*** Begin section ***

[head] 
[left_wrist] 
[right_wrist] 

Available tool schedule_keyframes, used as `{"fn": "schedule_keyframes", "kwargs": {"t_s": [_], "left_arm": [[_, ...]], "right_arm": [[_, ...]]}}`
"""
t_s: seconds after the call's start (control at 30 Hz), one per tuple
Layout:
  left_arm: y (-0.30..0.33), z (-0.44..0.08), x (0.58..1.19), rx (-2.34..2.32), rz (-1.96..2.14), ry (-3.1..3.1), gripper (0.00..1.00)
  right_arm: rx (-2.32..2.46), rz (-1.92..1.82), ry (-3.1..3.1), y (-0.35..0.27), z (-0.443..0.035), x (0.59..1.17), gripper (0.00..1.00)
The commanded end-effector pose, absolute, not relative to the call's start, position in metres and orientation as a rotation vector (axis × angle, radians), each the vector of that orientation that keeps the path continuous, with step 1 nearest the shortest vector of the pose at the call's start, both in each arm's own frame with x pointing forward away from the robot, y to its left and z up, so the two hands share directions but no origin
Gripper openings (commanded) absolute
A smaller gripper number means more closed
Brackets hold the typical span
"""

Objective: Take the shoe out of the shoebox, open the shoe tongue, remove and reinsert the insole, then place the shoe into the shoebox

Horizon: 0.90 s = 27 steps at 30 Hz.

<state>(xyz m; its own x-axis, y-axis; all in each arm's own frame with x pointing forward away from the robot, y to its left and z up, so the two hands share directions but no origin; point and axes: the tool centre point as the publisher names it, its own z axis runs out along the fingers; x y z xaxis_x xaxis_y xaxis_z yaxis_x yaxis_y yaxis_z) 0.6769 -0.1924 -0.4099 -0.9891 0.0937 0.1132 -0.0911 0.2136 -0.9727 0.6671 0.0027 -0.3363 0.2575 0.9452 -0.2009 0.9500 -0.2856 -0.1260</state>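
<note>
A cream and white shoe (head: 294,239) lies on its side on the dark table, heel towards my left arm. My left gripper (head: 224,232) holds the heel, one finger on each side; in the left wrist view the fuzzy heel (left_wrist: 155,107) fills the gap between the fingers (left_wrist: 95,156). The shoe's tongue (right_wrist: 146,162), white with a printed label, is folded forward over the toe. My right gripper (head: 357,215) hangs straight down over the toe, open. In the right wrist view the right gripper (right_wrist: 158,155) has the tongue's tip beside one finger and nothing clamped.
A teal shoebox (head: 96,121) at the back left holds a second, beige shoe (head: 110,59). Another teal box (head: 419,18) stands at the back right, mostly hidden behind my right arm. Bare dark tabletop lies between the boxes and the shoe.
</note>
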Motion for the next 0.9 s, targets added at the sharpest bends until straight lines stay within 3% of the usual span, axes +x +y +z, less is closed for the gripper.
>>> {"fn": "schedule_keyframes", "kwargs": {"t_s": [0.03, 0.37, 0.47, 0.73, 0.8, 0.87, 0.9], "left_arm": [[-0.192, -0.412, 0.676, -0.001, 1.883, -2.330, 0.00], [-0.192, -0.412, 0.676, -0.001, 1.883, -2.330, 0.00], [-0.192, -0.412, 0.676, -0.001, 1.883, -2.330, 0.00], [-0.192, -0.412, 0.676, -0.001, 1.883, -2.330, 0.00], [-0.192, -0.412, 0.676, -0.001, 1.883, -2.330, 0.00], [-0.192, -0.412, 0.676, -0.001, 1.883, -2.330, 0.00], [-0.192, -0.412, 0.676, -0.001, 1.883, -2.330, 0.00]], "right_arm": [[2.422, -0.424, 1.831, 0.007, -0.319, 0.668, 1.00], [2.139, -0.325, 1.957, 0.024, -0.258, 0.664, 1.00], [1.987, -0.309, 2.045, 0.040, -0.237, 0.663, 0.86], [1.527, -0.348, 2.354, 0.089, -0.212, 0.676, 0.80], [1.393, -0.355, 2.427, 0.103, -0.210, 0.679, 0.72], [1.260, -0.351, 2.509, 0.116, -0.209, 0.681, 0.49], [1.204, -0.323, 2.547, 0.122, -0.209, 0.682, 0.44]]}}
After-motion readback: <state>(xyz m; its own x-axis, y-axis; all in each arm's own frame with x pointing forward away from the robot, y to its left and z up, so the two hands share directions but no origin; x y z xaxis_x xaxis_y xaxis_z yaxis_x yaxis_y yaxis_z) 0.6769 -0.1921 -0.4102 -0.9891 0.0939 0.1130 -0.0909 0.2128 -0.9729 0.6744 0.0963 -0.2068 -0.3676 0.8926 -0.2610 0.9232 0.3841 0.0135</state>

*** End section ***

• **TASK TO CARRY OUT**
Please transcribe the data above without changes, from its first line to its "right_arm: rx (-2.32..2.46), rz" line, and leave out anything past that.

• **SOLUTION BELOW**
[head] 
[left_wrist] 
[right_wrist] 

Available tool schedule_keyframes, used as `{"fn": "schedule_keyframes", "kwargs": {"t_s": [_], "left_arm": [[_, ...]], "right_arm": [[_, ...]]}}`
"""
t_s: seconds after the call's start (control at 30 Hz), one per tuple
Layout:
  left_arm: y (-0.30..0.33), z (-0.44..0.08), x (0.58..1.19), rx (-2.34..2.32), rz (-1.96..2.14), ry (-3.1..3.1), gripper (0.00..1.00)
  right_arm: rx (-2.32..2.46), rz (-1.92..1.82), ry (-3.1..3.1), y (-0.35..0.27), z (-0.443..0.035), x (0.59..1.17), gripper (0.00..1.00)

No further output will be produced for this exercise.